▶ **Prompt**
Report how many lines below contain the word "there". Write only that number.

▶ **Stored data**

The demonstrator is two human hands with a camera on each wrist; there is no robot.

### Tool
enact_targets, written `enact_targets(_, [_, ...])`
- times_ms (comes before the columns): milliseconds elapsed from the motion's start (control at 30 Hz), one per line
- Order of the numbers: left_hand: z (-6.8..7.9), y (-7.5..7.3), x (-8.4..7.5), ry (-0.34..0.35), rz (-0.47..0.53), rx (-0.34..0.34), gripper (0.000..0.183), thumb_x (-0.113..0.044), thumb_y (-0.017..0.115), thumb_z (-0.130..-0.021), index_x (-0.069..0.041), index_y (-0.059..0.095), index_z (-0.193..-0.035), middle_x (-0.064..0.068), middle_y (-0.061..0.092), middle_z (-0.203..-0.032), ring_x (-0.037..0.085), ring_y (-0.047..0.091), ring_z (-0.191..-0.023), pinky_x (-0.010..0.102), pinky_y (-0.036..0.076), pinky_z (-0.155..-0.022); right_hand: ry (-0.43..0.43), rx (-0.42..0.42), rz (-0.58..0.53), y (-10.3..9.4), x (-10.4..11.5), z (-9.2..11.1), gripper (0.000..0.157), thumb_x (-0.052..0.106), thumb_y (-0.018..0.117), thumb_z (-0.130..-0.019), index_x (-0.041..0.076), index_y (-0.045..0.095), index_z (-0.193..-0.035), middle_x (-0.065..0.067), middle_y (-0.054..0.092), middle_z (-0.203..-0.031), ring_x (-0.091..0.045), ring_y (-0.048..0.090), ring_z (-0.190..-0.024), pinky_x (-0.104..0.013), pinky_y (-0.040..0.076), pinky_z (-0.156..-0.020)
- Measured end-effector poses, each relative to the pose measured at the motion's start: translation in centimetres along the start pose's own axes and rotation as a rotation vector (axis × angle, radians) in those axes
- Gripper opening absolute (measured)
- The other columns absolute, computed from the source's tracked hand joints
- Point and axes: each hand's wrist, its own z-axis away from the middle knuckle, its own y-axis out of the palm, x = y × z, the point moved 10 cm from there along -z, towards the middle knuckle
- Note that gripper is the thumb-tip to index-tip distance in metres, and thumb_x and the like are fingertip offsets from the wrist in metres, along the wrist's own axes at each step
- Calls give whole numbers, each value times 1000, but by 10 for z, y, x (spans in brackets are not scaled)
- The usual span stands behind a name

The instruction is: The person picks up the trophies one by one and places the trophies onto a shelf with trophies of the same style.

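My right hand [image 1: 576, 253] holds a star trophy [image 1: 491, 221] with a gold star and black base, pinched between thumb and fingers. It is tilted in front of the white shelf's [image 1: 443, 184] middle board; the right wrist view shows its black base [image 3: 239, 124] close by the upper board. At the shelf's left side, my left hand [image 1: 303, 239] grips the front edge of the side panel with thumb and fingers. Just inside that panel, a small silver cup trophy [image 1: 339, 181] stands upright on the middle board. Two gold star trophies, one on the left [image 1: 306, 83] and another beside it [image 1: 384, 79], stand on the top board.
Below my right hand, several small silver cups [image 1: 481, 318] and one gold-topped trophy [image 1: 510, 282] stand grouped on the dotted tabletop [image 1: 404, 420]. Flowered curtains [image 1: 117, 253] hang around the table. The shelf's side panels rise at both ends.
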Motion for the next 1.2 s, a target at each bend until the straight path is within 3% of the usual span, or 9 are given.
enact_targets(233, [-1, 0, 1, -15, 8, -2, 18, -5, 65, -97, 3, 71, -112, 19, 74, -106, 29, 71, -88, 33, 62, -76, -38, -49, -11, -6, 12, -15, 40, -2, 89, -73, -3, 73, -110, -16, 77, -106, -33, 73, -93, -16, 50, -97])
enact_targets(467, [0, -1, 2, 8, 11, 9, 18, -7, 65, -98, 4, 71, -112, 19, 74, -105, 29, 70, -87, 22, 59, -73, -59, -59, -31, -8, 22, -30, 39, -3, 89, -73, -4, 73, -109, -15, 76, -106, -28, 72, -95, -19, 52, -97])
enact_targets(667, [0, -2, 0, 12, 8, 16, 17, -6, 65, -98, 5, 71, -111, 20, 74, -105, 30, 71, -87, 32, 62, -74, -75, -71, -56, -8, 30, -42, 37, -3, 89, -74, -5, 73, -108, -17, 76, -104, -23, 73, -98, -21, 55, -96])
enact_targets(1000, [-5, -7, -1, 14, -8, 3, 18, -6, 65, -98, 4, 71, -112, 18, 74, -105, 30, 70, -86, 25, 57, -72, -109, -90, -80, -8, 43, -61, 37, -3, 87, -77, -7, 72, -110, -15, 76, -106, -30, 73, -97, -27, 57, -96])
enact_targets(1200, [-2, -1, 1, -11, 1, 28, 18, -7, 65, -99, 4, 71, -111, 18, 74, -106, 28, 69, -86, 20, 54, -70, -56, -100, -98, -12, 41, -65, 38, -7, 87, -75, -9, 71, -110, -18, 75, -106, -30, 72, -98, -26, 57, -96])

▶ **Response to this task**
2